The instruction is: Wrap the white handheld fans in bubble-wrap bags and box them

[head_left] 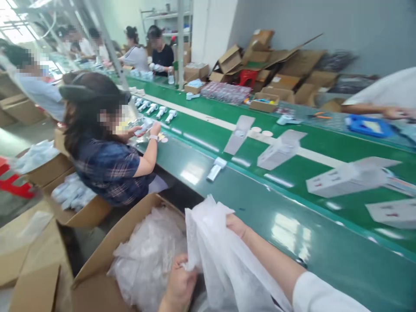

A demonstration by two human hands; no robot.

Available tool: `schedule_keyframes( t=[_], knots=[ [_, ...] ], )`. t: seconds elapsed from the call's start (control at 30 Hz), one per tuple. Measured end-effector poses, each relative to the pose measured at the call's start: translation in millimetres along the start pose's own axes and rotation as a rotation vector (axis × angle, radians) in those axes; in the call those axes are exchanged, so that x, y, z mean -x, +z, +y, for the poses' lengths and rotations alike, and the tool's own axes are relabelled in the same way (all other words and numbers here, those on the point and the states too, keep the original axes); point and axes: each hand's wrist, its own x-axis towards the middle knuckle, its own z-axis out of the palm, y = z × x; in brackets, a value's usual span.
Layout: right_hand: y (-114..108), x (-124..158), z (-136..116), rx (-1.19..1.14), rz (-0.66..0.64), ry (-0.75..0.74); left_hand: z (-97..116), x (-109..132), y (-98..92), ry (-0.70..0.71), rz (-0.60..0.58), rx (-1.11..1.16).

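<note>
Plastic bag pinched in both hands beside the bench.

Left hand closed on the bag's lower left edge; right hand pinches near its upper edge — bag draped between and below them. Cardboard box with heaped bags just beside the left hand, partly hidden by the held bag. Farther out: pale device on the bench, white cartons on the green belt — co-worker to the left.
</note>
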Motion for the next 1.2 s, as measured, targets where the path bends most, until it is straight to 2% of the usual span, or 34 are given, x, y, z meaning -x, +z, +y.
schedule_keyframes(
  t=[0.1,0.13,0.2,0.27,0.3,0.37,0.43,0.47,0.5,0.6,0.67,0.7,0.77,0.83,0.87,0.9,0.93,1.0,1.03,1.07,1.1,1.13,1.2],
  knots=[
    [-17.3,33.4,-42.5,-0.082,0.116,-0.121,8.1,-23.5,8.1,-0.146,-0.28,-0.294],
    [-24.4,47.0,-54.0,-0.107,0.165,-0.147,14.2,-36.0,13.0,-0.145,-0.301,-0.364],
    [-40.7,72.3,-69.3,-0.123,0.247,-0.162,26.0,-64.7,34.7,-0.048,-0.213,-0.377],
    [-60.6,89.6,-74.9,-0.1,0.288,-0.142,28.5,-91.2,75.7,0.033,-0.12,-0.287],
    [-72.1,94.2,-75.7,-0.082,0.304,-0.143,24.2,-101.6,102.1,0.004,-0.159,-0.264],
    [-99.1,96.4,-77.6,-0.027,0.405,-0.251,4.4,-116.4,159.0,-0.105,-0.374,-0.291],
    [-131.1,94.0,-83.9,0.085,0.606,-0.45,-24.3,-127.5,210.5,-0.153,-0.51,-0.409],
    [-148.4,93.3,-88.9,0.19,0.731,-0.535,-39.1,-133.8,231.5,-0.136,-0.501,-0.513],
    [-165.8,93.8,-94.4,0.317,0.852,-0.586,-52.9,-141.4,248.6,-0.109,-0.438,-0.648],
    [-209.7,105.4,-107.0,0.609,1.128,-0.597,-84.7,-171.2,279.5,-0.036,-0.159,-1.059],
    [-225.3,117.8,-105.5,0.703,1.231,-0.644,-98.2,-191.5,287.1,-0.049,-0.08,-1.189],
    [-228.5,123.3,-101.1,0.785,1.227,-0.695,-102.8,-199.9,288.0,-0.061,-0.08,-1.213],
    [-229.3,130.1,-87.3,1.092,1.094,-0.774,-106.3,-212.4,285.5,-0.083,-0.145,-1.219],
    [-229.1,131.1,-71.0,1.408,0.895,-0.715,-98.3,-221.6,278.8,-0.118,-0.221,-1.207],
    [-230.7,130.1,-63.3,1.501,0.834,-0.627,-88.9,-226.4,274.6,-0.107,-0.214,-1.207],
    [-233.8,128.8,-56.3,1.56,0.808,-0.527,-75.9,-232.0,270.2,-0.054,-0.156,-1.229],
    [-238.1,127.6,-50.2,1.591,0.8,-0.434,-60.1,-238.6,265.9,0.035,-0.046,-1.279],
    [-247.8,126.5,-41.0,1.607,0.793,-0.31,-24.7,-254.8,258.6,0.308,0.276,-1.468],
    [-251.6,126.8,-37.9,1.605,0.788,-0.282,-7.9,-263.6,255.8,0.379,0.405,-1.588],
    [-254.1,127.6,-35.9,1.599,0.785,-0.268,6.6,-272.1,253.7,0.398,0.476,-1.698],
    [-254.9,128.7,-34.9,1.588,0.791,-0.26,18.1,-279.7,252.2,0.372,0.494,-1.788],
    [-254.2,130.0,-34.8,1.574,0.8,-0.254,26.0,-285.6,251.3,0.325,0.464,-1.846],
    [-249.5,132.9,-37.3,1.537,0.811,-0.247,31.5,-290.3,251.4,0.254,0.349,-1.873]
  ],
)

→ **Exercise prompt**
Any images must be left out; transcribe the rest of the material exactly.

→ **Answer**
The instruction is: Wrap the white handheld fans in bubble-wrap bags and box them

[head_left] 

A demonstration by two human hands; no robot.

Available tool: `schedule_keyframes( t=[_], knots=[ [_, ...] ], )`. t: seconds elapsed from the call's start (control at 30 Hz), one per tuple. Measured end-effector poses, each relative to the pose measured at the call's start: translation in millimetres along the start pose's own axes and rotation as a rotation vector (axis × angle, radians) in those axes; in the call those axes are exchanged, so that x, y, z mean -x, +z, +y, for the poses' lengths and rotations alike, and the tool's own axes are relabelled in the same way (all other words and numbers here, those on the point and the states too, keep the original axes); point and axes: each hand's wrist, its own x-axis towards the middle knuckle, its own z-axis out of the palm, y = z × x; in brackets, a value's usual span.
Layout: right_hand: y (-114..108), x (-124..158), z (-136..116), rx (-1.19..1.14), rz (-0.66..0.64), ry (-0.75..0.74); left_hand: z (-97..116), x (-109..132), y (-98..92), ry (-0.70..0.71), rz (-0.60..0.58), rx (-1.11..1.16).

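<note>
Plastic bag pinched in both hands beside the bench.

Left hand closed on the bag's lower left edge; right hand pinches near its upper edge — bag draped between and below them. Cardboard box with heaped bags just beside the left hand, partly hidden by the held bag. Farther out: pale device on the bench, white cartons on the green belt — co-worker to the left.
</note>
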Motion for the next 1.2 s, as measured, targets where the path bends most, until it is straight to 2% of the usual span, or 34 are given, x, y, z meaning -x, +z, +y.
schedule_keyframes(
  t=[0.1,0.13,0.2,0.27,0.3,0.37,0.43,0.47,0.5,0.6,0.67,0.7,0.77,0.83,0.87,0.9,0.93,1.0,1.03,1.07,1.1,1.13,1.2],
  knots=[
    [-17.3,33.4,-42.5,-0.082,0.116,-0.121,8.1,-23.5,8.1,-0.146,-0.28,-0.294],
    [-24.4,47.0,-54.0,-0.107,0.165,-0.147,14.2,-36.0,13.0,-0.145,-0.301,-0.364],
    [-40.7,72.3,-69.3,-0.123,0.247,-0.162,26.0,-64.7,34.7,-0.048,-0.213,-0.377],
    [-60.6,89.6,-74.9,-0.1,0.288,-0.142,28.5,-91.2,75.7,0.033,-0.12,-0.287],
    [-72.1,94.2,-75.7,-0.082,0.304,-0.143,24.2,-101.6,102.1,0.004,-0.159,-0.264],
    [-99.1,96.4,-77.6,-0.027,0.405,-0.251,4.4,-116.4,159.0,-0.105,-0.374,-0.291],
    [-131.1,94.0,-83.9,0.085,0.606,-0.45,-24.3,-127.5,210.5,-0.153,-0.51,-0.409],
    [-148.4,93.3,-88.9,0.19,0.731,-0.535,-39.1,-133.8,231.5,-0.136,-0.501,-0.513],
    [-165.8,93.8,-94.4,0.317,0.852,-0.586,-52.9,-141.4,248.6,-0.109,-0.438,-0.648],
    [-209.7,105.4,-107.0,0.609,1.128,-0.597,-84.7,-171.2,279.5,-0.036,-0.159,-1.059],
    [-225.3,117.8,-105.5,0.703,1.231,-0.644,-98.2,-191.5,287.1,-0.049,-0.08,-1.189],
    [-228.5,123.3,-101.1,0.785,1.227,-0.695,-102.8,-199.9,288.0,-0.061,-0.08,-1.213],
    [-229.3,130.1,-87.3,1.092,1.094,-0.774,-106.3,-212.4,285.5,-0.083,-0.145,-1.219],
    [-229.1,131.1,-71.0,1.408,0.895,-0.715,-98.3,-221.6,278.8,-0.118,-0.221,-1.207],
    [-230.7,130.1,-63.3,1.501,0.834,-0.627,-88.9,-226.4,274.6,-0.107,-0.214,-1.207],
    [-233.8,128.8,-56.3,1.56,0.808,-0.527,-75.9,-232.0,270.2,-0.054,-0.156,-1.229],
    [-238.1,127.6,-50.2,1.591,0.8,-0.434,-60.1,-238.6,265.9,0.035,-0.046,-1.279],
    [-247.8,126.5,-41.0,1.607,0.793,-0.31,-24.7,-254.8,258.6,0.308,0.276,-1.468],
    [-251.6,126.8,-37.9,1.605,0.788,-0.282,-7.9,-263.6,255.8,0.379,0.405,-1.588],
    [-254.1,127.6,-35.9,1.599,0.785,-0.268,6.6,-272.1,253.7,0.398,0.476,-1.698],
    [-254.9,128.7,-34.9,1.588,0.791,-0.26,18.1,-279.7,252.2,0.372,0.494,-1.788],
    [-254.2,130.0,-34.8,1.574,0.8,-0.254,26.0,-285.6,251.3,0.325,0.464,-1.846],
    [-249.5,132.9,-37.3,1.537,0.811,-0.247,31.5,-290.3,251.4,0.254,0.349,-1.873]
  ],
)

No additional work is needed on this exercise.